A Novel Assisted Oocyte Activation Method Improves Fertilization in Patients With Recurrent Fertilization Failure.

Total fertilization failure (TFF) occurs in 1-3% of total intracytoplasmic sperm injection (ICSI) cycles and can reoccur in subsequent cycles. Despite the high success rate with the application of assisted oocyte activation (AOA), there is still a small number of couples who cannot obtain fertilized eggs after conventional calcium (Ca2+) ionophores-based ICSI-AOA. Six couples experiencing repeated TFF or low fertilization (<10%) after ICSI and conventional ICSI-AOA were enrolled in this study. Compared with the regular ICSI group and the conventional ICSI-AOA group, the new AOA method, a combination of cycloheximide (CHX) and ionomycin, can significantly increase the fertilization rate from less than 10 up to approximately 50% in most cases. The normal distribution of sperm-related oocyte activation factor phospholipase C zeta (PLCζ1) in the sperms of the cases indicated the absence of an aberrant Ca2+ signaling activation.

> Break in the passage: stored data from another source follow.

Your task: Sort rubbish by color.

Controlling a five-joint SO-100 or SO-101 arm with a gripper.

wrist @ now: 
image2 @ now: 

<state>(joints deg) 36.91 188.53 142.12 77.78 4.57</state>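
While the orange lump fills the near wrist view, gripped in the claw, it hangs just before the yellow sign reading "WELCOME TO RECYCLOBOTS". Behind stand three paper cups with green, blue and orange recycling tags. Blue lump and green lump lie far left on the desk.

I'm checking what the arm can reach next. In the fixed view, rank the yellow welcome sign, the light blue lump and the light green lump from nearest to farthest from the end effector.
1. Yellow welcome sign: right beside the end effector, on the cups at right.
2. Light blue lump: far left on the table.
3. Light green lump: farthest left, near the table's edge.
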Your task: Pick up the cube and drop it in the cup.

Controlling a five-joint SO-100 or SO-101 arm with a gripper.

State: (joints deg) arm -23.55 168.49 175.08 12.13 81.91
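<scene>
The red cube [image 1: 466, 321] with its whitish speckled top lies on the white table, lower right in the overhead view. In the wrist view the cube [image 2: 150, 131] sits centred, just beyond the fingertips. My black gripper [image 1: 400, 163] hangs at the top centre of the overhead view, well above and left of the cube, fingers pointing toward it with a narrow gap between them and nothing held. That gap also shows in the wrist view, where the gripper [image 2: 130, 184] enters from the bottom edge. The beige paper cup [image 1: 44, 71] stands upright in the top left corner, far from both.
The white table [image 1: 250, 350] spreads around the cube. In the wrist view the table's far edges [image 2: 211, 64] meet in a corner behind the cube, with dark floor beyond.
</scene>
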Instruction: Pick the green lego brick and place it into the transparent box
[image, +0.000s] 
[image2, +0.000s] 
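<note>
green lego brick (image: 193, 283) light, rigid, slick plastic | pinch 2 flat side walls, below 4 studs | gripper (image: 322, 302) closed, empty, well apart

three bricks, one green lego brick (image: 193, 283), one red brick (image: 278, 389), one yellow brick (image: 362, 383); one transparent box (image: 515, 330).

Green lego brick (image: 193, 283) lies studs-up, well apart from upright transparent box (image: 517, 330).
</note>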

The results of the whole-embryo aneuploidies analysis indicated that oocytes receiving the novel AOA treatment had the potential to develop into blastocysts with normal karyotypes. Our data demonstrated that CHX combined with ionomycin was able to effectively improve the fertilization rate in the majority of patients suffering from TFF. This novel AOA method had a potential therapeutic effect on those couples experiencing TFF, even after conventional AOA, which may surmount the severe fertilization deficiencies in patients with a repeated low fertilization or TFF.